Instructions for the task: Only one stretch of the data below is wanted: the lines starting at the one with "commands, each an" and ending at the one with "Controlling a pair", both included, given again exactly.

Recorded data:
════════════════════

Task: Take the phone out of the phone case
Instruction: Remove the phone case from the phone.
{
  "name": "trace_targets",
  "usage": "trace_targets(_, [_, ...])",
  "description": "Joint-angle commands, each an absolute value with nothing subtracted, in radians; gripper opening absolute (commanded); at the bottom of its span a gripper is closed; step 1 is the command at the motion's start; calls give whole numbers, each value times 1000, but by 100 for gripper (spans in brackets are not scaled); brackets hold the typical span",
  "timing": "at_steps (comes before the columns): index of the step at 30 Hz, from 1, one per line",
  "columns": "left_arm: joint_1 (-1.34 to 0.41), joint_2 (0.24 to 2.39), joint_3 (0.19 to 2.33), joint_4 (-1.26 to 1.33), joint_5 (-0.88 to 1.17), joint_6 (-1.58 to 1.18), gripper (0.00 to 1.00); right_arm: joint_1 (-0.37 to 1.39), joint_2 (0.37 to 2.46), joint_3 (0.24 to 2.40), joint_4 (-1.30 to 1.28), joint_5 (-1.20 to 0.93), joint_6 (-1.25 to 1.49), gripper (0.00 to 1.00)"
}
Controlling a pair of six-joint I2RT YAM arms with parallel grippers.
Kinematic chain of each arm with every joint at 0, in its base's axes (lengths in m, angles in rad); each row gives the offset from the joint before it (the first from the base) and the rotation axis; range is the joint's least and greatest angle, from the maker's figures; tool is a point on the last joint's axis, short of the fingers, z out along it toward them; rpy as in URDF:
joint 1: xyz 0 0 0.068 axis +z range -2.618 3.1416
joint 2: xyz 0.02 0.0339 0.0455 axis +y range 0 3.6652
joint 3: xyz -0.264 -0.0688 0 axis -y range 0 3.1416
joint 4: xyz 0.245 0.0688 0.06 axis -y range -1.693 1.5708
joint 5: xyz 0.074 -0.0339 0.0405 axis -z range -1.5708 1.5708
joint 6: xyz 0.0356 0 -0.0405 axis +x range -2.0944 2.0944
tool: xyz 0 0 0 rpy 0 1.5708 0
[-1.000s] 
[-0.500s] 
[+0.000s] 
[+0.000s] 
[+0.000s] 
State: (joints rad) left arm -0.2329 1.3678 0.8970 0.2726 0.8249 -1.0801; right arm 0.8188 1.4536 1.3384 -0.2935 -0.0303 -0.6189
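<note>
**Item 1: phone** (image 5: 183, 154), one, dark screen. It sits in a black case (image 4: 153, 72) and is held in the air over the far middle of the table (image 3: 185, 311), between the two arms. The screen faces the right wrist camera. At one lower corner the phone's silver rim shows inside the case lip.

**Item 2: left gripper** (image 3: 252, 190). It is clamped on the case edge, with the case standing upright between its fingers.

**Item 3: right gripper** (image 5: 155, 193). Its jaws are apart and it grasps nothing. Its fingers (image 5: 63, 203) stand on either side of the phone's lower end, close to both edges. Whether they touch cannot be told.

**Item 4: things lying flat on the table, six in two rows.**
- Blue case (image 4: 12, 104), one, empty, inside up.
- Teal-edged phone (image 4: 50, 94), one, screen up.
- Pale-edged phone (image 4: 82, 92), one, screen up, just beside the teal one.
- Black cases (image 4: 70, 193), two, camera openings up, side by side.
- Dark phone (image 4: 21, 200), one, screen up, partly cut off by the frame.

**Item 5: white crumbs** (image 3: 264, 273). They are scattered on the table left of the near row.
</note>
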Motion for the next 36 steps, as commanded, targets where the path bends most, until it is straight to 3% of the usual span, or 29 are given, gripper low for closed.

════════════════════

Exercise output:
  "description": "Joint-angle commands, each an absolute value with nothing subtracted, in radians; gripper opening absolute (commanded); at the bottom of its span a gripper is closed; step 1 is the command at the motion's start; calls give whole numbers, each value times 1000, but by 100 for gripper (spans in brackets are not scaled); brackets hold the typical span",
  "timing": "at_steps (comes before the columns): index of the step at 30 Hz, from 1, one per line",
  "columns": "left_arm: joint_1 (-1.34 to 0.41), joint_2 (0.24 to 2.39), joint_3 (0.19 to 2.33), joint_4 (-1.26 to 1.33), joint_5 (-0.88 to 1.17), joint_6 (-1.58 to 1.18), gripper (0.00 to 1.00); right_arm: joint_1 (-0.37 to 1.39), joint_2 (0.37 to 2.46), joint_3 (0.24 to 2.40), joint_4 (-1.30 to 1.28), joint_5 (-1.20 to 0.93), joint_6 (-1.25 to 1.49), gripper (0.00 to 1.00)"
}
Controlling a pair of six-joint I2RT YAM arms with parallel grippers.

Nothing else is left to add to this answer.